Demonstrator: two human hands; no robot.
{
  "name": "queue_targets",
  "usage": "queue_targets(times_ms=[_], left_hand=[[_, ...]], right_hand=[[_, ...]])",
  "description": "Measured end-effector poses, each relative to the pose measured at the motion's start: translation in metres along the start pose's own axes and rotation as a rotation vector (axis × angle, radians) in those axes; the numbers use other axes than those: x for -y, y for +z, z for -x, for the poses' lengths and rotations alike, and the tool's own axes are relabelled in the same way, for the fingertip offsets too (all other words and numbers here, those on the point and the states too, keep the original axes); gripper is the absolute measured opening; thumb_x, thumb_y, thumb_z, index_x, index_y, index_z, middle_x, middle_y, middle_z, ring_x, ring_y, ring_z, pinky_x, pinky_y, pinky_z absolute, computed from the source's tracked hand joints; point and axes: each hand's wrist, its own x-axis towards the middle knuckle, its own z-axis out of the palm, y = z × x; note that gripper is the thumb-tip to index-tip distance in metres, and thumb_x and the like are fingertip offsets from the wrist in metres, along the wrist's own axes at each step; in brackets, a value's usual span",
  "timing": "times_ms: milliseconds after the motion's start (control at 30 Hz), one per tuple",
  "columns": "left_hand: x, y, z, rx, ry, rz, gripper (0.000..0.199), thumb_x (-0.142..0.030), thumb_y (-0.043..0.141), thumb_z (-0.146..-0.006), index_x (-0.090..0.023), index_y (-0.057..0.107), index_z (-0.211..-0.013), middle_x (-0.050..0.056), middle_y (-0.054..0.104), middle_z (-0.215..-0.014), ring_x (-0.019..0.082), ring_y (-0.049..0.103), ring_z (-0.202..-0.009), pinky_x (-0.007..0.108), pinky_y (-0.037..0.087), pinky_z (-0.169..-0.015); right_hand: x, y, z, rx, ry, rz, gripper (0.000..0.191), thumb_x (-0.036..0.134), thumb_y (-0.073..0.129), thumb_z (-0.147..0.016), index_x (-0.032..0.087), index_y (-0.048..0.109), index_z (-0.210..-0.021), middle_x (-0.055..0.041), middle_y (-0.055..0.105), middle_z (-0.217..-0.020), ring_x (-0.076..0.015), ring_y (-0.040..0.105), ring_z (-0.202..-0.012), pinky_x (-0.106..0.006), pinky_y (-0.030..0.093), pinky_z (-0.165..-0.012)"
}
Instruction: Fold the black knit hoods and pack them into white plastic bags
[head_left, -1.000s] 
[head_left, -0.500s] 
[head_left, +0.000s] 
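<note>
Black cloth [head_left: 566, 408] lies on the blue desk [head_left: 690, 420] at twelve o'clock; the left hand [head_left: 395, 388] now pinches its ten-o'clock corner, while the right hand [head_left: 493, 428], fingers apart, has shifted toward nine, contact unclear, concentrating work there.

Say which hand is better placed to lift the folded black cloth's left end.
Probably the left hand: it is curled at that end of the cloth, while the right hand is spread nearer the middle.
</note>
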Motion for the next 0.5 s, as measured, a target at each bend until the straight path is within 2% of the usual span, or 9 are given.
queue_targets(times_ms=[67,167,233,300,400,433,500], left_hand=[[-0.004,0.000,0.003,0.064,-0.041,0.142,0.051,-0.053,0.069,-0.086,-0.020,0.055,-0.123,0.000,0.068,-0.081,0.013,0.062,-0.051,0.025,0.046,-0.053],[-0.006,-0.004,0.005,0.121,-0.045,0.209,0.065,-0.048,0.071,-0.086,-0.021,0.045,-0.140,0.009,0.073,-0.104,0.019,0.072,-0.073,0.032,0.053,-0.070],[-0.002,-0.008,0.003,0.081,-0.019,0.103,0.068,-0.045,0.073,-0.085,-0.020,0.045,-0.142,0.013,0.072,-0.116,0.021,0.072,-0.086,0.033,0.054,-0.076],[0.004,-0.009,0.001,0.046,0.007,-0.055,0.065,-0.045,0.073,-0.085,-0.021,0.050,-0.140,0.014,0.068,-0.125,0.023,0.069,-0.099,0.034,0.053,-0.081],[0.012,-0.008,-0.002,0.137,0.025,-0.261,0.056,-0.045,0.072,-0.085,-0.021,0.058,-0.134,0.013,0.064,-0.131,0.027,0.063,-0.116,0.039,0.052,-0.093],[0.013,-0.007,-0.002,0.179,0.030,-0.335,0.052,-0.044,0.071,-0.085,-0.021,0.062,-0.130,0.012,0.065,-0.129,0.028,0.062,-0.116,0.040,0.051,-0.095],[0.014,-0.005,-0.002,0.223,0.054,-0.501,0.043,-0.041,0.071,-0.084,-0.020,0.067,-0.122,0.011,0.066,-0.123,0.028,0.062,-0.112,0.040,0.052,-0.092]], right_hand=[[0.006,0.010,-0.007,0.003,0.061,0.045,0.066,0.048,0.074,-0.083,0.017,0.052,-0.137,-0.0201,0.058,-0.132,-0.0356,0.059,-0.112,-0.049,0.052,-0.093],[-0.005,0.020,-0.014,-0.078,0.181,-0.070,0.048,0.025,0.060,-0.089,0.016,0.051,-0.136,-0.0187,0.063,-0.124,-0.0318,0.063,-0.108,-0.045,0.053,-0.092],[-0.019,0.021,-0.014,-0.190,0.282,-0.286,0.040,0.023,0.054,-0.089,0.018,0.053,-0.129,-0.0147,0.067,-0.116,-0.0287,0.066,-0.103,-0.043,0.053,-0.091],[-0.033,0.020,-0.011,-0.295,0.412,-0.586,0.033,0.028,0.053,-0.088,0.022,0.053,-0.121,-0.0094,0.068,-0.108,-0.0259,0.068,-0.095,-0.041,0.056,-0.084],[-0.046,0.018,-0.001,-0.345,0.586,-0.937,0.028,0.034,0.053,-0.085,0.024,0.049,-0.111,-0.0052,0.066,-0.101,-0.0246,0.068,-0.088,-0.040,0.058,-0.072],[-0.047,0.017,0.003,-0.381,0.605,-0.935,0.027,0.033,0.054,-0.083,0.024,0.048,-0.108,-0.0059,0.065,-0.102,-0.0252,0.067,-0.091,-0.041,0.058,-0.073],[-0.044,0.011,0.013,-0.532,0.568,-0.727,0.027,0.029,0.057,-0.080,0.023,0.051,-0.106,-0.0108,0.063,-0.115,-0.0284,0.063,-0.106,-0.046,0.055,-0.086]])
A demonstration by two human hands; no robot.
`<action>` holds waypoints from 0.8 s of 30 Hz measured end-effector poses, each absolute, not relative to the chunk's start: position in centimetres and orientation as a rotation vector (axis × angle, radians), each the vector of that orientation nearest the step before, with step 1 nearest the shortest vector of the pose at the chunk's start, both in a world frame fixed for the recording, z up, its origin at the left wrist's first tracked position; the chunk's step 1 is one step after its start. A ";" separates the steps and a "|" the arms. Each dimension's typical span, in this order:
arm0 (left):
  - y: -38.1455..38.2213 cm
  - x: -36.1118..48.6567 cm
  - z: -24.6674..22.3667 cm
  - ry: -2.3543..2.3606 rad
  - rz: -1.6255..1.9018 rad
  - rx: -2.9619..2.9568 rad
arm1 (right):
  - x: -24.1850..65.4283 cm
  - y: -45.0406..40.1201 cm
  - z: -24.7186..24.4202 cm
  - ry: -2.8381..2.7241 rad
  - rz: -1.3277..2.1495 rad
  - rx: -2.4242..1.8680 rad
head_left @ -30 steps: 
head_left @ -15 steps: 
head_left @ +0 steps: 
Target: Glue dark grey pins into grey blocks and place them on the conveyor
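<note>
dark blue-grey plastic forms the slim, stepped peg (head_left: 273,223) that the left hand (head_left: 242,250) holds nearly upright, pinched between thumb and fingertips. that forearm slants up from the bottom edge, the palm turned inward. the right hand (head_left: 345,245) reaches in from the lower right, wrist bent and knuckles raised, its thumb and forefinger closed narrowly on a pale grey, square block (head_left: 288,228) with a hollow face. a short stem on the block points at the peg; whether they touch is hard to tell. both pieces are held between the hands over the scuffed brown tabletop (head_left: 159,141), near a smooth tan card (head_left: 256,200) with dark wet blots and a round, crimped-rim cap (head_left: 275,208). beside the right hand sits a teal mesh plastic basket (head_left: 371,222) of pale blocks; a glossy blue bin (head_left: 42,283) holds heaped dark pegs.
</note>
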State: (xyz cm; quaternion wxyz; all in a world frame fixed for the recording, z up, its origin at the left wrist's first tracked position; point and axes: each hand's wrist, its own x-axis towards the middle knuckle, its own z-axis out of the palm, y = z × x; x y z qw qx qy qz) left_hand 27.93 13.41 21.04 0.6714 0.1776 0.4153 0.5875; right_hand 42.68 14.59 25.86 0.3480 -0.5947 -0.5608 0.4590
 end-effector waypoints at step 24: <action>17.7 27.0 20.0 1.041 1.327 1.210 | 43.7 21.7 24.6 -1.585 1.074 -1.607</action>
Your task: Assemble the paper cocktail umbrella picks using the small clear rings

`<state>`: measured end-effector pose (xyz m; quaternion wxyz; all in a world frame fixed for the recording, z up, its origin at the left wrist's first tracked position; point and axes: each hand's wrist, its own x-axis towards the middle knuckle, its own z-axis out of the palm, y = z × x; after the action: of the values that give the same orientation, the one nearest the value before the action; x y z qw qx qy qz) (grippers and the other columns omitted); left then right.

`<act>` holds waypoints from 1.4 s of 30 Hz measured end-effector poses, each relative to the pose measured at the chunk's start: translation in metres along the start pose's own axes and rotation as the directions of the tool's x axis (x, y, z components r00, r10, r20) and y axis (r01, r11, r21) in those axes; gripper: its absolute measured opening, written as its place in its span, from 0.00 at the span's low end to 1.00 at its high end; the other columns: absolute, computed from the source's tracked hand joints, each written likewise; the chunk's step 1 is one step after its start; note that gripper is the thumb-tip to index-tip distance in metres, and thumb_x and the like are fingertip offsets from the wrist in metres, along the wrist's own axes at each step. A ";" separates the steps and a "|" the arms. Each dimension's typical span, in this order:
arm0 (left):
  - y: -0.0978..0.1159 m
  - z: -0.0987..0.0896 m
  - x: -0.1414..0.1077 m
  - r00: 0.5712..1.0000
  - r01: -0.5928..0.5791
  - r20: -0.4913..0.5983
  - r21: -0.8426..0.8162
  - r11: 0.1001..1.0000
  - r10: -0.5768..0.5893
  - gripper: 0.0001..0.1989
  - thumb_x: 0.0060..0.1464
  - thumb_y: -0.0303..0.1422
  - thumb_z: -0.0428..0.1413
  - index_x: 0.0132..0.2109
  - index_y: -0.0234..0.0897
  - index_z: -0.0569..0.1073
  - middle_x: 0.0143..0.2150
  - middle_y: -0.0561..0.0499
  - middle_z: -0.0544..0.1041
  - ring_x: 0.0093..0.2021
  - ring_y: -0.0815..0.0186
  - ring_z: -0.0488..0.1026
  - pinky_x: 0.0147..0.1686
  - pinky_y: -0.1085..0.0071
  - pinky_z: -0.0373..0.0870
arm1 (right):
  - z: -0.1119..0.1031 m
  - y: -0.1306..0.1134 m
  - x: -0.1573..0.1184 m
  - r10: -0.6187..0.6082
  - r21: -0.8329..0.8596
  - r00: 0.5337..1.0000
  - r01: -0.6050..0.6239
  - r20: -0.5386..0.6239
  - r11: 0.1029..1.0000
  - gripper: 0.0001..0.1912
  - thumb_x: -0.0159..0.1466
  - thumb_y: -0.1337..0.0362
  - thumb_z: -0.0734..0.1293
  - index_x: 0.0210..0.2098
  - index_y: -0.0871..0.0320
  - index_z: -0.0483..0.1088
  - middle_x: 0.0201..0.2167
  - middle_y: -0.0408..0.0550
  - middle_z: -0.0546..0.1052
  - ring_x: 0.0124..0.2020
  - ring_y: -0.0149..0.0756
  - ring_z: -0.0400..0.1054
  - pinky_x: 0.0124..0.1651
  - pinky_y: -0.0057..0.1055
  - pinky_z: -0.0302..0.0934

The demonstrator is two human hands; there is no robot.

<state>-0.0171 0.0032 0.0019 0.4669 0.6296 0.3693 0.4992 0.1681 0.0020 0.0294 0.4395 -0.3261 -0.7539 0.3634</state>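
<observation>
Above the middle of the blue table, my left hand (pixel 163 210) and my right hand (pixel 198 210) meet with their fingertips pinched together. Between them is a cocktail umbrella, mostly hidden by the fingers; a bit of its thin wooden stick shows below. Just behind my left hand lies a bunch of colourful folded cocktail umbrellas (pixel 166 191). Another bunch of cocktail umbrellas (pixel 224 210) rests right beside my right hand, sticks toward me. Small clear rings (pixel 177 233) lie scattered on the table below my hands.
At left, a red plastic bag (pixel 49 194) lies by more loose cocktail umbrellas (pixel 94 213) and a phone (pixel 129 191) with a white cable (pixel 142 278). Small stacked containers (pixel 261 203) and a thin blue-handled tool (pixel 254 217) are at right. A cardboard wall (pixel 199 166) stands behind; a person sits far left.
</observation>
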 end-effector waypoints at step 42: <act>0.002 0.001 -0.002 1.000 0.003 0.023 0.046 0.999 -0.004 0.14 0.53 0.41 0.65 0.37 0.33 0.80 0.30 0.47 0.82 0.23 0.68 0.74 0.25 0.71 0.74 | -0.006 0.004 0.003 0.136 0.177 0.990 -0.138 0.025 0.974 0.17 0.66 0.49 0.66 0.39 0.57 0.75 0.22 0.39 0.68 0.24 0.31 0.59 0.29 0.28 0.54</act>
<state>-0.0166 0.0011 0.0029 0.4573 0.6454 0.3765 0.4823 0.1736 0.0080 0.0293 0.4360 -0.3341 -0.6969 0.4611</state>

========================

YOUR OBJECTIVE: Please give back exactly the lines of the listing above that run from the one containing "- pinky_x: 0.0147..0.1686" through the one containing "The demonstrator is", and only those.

WRITTEN ANSWER:
  - pinky_x: 0.0147..0.1686
  - pinky_y: -0.1085..0.0071
  - pinky_z: -0.0373..0.0870
arm1 (right):
  - z: -0.1119..0.1031 m
  - y: -0.1306..0.1134 m
  - x: -0.1573..0.1184 m
  - r10: -0.6187..0.6082
  - r21: -0.8329..0.8596
  - r00: 0.5337..1.0000
  - r01: -0.6050..0.6239
  - r20: -0.5386..0.6239
  - r11: 0.1029..1.0000
  - gripper: 0.0001..0.1912
  - thumb_x: -0.0159..0.1466
  - thumb_y: -0.1337..0.0362
  - thumb_z: -0.0734..0.1293
  - index_x: 0.0210..0.2098
  - index_y: -0.0871..0.0320
  - index_z: -0.0483..0.1088
  - middle_x: 0.0201..0.2167
  - middle_y: -0.0408..0.0550
  - middle_z: -0.0546..0.1052
  - ring_x: 0.0124..0.2020
  - ring_y: -0.0149..0.0756
  - ring_z: -0.0400..0.1054
  - pinky_x: 0.0124..0.1651
  - pinky_y: -0.0057..0.1055
  - pinky_z: -0.0302..0.0934

The demonstrator is two human hands; there is no robot.

There's nothing else to the answer.